* HOW TO COMPLETE THIS TASK:
Transcribe the full listing exactly.

* RAW DATA:
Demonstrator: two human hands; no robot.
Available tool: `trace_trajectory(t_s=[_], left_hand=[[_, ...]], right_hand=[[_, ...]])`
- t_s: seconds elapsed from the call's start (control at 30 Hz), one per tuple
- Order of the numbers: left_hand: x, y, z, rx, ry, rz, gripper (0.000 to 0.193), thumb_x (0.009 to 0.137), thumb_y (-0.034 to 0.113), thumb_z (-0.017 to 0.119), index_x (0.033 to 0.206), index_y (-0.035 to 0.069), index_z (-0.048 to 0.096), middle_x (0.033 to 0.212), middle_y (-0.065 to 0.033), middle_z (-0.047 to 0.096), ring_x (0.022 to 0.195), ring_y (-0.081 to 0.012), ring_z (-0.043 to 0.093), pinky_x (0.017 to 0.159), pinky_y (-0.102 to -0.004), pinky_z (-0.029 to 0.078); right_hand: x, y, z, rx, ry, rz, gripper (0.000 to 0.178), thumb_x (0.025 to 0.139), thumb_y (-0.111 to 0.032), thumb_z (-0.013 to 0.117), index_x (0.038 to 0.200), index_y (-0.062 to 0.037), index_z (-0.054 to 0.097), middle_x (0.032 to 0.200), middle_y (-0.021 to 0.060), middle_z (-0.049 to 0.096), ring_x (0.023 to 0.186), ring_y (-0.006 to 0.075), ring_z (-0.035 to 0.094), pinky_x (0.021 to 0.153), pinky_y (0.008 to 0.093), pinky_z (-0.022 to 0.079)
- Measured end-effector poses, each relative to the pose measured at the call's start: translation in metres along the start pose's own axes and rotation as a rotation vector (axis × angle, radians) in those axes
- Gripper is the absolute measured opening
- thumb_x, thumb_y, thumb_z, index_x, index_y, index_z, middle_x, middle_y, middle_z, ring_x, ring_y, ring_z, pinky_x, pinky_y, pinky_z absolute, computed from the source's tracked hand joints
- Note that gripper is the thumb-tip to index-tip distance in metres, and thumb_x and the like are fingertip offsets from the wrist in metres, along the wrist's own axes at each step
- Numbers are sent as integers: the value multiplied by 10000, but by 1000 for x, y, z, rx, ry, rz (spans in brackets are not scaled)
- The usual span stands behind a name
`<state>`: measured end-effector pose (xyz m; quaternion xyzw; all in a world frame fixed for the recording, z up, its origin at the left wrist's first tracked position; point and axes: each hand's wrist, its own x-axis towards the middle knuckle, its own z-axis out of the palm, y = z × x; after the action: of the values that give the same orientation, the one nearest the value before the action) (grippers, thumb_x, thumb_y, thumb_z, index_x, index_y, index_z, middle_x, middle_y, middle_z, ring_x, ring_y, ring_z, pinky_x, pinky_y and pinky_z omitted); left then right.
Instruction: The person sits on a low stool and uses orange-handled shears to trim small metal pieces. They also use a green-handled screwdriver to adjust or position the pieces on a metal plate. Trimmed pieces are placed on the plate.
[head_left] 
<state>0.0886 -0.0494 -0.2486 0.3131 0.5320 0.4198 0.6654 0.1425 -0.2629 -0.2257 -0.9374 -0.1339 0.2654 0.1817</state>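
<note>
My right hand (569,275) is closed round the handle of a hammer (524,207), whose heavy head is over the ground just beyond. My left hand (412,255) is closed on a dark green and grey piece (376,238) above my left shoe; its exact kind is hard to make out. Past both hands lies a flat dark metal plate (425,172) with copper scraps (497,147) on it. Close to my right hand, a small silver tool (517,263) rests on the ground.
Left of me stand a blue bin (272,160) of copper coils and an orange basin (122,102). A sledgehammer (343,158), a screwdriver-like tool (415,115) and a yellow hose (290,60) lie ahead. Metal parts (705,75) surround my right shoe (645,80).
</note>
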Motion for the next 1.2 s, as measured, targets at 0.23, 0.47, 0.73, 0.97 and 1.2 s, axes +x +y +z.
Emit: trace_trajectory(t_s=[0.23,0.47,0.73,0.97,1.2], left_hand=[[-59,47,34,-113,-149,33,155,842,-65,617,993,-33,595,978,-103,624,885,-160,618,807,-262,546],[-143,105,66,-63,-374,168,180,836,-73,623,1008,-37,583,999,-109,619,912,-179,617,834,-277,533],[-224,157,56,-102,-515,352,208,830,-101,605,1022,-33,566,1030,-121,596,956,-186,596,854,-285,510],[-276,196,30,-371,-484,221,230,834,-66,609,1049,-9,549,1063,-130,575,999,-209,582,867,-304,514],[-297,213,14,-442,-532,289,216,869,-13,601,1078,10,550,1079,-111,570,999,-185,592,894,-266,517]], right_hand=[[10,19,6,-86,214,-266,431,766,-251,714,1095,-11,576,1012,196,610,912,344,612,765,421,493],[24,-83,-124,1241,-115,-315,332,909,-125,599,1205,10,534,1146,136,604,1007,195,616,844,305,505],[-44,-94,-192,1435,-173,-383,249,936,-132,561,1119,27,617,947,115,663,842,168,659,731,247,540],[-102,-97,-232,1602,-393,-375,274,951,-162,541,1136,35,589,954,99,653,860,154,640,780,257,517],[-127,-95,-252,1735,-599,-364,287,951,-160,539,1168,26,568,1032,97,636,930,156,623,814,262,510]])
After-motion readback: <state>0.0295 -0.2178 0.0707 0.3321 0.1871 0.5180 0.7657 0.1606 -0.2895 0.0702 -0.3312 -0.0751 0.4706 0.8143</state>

* RESPONSE BELOW:
Demonstrator: two human hands; no robot.
Available tool: `trace_trajectory(t_s=[_], left_hand=[[_, ...]], right_hand=[[_, ...]])`
- t_s: seconds elapsed from the call's start (control at 30 Hz), one per tuple
- Order of the numbers: left_hand: x, y, z, rx, ry, rz, gripper (0.000 to 0.193), thumb_x (0.009 to 0.137), thumb_y (-0.034 to 0.113), thumb_z (-0.017 to 0.119), index_x (0.033 to 0.206), index_y (-0.035 to 0.069), index_z (-0.048 to 0.096), middle_x (0.033 to 0.212), middle_y (-0.065 to 0.033), middle_z (-0.047 to 0.096), ring_x (0.022 to 0.195), ring_y (-0.081 to 0.012), ring_z (-0.043 to 0.093), pinky_x (0.017 to 0.159), pinky_y (-0.102 to -0.004), pinky_z (-0.029 to 0.078); right_hand: x, y, z, rx, ry, rz, gripper (0.000 to 0.178), thumb_x (0.025 to 0.139), thumb_y (-0.111 to 0.032), thumb_z (-0.013 to 0.117), index_x (0.038 to 0.200), index_y (-0.062 to 0.037), index_z (-0.054 to 0.097), middle_x (0.032 to 0.200), middle_y (-0.021 to 0.060), middle_z (-0.049 to 0.096), ring_x (0.023 to 0.186), ring_y (-0.006 to 0.075), ring_z (-0.035 to 0.094), pinky_x (0.021 to 0.153), pinky_y (0.008 to 0.093), pinky_z (-0.022 to 0.079)
- Measured end-effector poses, each relative to the pose measured at the call's start: translation in metres along the start pose's own axes and rotation as a rotation vector (axis × angle, radians) in those axes
- Gripper is the absolute measured opening
- thumb_x, thumb_y, thumb_z, index_x, index_y, index_z, middle_x, middle_y, middle_z, ring_x, ring_y, ring_z, pinky_x, pinky_y, pinky_z absolute, computed from the source's tracked hand joints
- Note that gripper is the thumb-tip to index-tip distance in metres, and thumb_x and the like are fingertip offsets from the wrist in metres, along the wrist's own axes at each step
- Numbers are sent as integers: the value multiplied by 10000, but by 1000 for x, y, z, rx, ry, rz (spans in brackets are not scaled)
- The usual span stands behind a name
`<state>`: measured end-effector pose (xyz m; quaternion xyzw; all in a world frame fixed for the recording, z up, its origin at the left wrist's first tracked position; point and axes: each hand's wrist, its own x-axis towards the middle knuckle, its own z-axis out of the palm, y = z × x; after the action: of the values that give the same orientation, the one nearest the value before the action) (grippers, thumb_x, thumb_y, thumb_z, index_x, index_y, index_z, middle_x, middle_y, middle_z, ring_x, ring_y, ring_z, pinky_x, pinky_y and pinky_z omitted); left then right.
Instruction: The person sits on a low stool and uses orange-handled shears to trim small metal pieces. They also use a green-handled screwdriver to adjust or position the pieces on a metal plate. Trimmed pieces are placed on the plate.
[head_left] 
<state>0.0886 -0.0494 -0.2486 0.3131 0.5320 0.4198 0.6654 0.1425 -0.2629 -0.2257 -0.9374 -0.1339 0.2654 0.1817</state>
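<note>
My right hand (569,275) is closed round the handle of a hammer (524,207), whose heavy head is over the ground just beyond. My left hand (412,255) is closed on a dark green and grey piece (376,238) above my left shoe; its exact kind is hard to make out. Past both hands lies a flat dark metal plate (425,172) with copper scraps (497,147) on it. Close to my right hand, a small silver tool (517,263) rests on the ground.
Left of me stand a blue bin (272,160) of copper coils and an orange basin (122,102). A sledgehammer (343,158), a screwdriver-like tool (415,115) and a yellow hose (290,60) lie ahead. Metal parts (705,75) surround my right shoe (645,80).
</note>
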Motion for the next 1.2 s, as measured, targets at 0.23, 0.47, 0.73, 0.97 and 1.2 s, axes +x +y +z.
Emit: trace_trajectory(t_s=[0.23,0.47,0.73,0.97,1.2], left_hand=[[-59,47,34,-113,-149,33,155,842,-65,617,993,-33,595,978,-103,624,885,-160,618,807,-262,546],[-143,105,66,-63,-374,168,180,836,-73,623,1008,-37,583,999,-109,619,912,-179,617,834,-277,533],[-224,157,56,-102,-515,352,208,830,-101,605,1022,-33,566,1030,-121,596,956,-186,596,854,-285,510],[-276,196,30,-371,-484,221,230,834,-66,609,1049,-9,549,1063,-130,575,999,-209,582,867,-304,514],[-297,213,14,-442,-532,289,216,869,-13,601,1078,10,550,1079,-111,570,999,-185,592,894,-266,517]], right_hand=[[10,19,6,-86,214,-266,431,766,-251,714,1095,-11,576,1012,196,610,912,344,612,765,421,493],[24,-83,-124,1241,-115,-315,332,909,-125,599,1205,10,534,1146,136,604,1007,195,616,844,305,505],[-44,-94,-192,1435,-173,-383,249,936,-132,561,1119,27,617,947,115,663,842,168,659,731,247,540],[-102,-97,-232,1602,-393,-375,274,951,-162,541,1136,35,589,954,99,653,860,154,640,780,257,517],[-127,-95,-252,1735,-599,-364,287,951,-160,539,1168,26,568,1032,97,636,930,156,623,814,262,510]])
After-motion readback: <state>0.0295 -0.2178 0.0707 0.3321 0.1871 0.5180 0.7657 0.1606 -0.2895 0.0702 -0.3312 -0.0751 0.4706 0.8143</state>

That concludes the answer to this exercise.